## [BRIEF]
The answer is to be an exact copy of the lines below running from the line with "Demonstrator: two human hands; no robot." down to the line with "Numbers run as", both ends included, and nothing more.

=-=-=

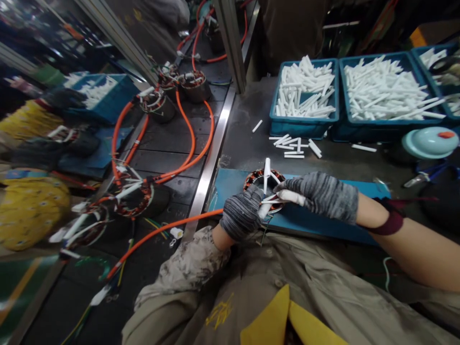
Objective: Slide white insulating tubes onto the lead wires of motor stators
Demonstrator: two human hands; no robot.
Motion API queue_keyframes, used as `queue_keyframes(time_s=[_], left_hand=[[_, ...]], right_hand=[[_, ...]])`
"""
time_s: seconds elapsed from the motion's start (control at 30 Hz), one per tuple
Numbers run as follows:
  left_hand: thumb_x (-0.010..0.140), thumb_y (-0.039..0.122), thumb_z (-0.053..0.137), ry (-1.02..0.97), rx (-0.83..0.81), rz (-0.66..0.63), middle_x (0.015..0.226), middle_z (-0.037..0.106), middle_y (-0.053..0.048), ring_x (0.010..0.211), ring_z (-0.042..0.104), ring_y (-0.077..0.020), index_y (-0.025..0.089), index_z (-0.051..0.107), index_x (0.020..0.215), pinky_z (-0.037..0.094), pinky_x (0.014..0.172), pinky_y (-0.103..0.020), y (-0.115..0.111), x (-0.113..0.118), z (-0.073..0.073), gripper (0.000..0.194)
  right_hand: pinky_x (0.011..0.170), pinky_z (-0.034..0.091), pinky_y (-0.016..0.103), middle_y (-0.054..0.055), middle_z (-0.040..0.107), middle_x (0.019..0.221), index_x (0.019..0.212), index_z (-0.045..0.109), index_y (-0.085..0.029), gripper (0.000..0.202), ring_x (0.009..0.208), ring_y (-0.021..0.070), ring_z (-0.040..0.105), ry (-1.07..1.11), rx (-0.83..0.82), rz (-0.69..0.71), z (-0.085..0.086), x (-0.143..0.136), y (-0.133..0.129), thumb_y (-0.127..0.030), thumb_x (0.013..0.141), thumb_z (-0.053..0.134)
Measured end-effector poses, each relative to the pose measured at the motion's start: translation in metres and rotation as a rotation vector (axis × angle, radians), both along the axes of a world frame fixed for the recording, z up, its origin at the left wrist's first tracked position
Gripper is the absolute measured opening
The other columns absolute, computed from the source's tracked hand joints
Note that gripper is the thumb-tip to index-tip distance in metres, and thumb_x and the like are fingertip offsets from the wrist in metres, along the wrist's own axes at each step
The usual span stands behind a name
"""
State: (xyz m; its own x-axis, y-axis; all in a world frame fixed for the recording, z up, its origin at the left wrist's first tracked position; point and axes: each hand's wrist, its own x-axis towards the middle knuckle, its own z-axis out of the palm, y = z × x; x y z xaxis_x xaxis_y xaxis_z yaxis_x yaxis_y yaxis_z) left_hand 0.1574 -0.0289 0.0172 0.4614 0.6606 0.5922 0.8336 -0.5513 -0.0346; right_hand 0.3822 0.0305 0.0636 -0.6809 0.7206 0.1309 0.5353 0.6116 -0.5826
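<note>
We see the wound ring (251, 178) on the blue mat (330, 225) atop the counter (235, 148), its opening facing up and its axis roughly upright. A white tube (267, 168) at the ring points up and away from us. Of our gloved hands, the left hand (241, 214) curls in at the near left; the right hand (319, 196) reaches in from the right, fingers bent and nearly together. Both are at white leads, but we cannot tell what either grips. Gloves hide the ring's near side.
</note>
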Motion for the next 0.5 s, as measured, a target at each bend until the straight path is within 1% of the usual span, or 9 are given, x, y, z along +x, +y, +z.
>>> queue_keyframes(time_s=[0.03, 0.1, 0.2, 0.3, 0.37, 0.4, 0.43, 0.47, 0.5], left_hand=[[0.102, 0.033, 0.048, 0.007, -0.003, 0.0, 0.095, 0.078, -0.014, 0.072, 0.074, -0.0227, 0.011, 0.07, 0.101, 0.055, 0.06, -0.031, -0.001, 0.0, 0.0, 0.031], [0.102, 0.033, 0.048, 0.025, -0.03, 0.002, 0.096, 0.078, -0.015, 0.068, 0.072, -0.0225, 0.011, 0.071, 0.102, 0.053, 0.059, -0.032, -0.002, 0.0, 0.001, 0.032], [0.101, 0.032, 0.049, 0.069, -0.058, -0.008, 0.096, 0.079, -0.015, 0.064, 0.071, -0.0206, 0.012, 0.071, 0.102, 0.051, 0.056, -0.03, -0.001, -0.001, 0.002, 0.03], [0.102, 0.033, 0.048, 0.078, -0.038, -0.011, 0.092, 0.078, -0.014, 0.068, 0.072, -0.0204, 0.012, 0.072, 0.101, 0.051, 0.058, -0.028, 0.0, -0.001, 0.004, 0.032], [0.103, 0.033, 0.049, 0.053, -0.021, -0.006, 0.093, 0.078, -0.015, 0.074, 0.074, -0.0223, 0.011, 0.072, 0.102, 0.054, 0.062, -0.029, 0.001, 0.0, 0.004, 0.032], [0.102, 0.034, 0.05, 0.037, -0.018, 0.0, 0.096, 0.078, -0.016, 0.077, 0.075, -0.0237, 0.01, 0.072, 0.103, 0.056, 0.063, -0.031, 0.001, 0.001, 0.003, 0.032], [0.102, 0.034, 0.051, 0.024, -0.027, 0.003, 0.098, 0.078, -0.017, 0.08, 0.075, -0.0249, 0.01, 0.072, 0.104, 0.058, 0.066, -0.032, 0.001, 0.001, 0.001, 0.031], [0.101, 0.034, 0.053, 0.011, -0.048, 0.005, 0.1, 0.078, -0.017, 0.083, 0.076, -0.0257, 0.011, 0.072, 0.105, 0.059, 0.068, -0.033, 0.001, 0.001, -0.001, 0.03], [0.1, 0.033, 0.054, 0.0, -0.078, 0.006, 0.101, 0.078, -0.016, 0.086, 0.076, -0.0263, 0.012, 0.072, 0.106, 0.06, 0.071, -0.034, 0.001, 0.001, -0.002, 0.028]], right_hand=[[0.054, 0.036, 0.028, 0.004, 0.064, 0.057, 0.067, 0.07, -0.02, 0.053, 0.049, 0.0126, 0.049, -0.043, -0.086, 0.064, 0.0, -0.005, 0.004, -0.046, 0.105, 0.043], [0.052, 0.032, 0.027, 0.001, 0.058, 0.05, 0.063, 0.066, -0.021, 0.054, 0.044, 0.0112, 0.043, -0.135, -0.183, 0.199, 0.0, -0.017, 0.007, -0.042, 0.106, 0.04], [0.054, 0.034, 0.027, 0.002, 0.063, 0.058, 0.072, 0.07, -0.02, 0.047, 0.049, 0.0125, 0.046, -0.127, -0.12, 0.181, -0.001, -0.031, 0.004, -0.037, 0.105, 0.041], [0.056, 0.038, 0.029, 0.004, 0.064, 0.06, 0.073, 0.071, -0.02, 0.054, 0.052, 0.0149, 0.049, -0.107, -0.112, 0.059, 0.001, -0.02, 0.009, -0.049, 0.104, 0.038], [0.061, 0.046, 0.03, 0.005, 0.066, 0.064, 0.081, 0.074, -0.02, 0.057, 0.058, 0.0176, 0.057, -0.097, -0.138, -0.048, -0.002, -0.001, 0.027, -0.055, 0.104, 0.036], [0.069, 0.05, 0.033, 0.008, 0.071, 0.074, 0.094, 0.075, -0.018, 0.054, 0.069, 0.0208, 0.063, -0.091, -0.108, -0.136, -0.007, 0.01, 0.041, -0.053, 0.105, 0.035], [0.078, 0.052, 0.037, 0.011, 0.075, 0.09, 0.105, 0.075, -0.017, 0.047, 0.082, 0.0244, 0.067, -0.097, 0.006, -0.312, -0.013, 0.021, 0.056, -0.049, 0.103, 0.041], [0.086, 0.052, 0.042, 0.015, 0.075, 0.105, 0.111, 0.074, -0.015, 0.042, 0.093, 0.0288, 0.068, -0.155, 0.102, -0.425, -0.021, 0.029, 0.071, -0.043, 0.1, 0.045], [0.092, 0.052, 0.047, 0.018, 0.073, 0.115, 0.114, 0.074, -0.014, 0.039, 0.103, 0.0327, 0.067, -0.211, 0.142, -0.464, -0.031, 0.035, 0.086, -0.038, 0.098, 0.047]])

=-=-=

## [EXPECTED ANSWER]
Demonstrator: two human hands; no robot.
Motion API queue_keyframes, used as `queue_keyframes(time_s=[_], left_hand=[[_, ...]], right_hand=[[_, ...]])`
"""
time_s: seconds elapsed from the motion's start (control at 30 Hz), one per tuple
Numbers run as follows:

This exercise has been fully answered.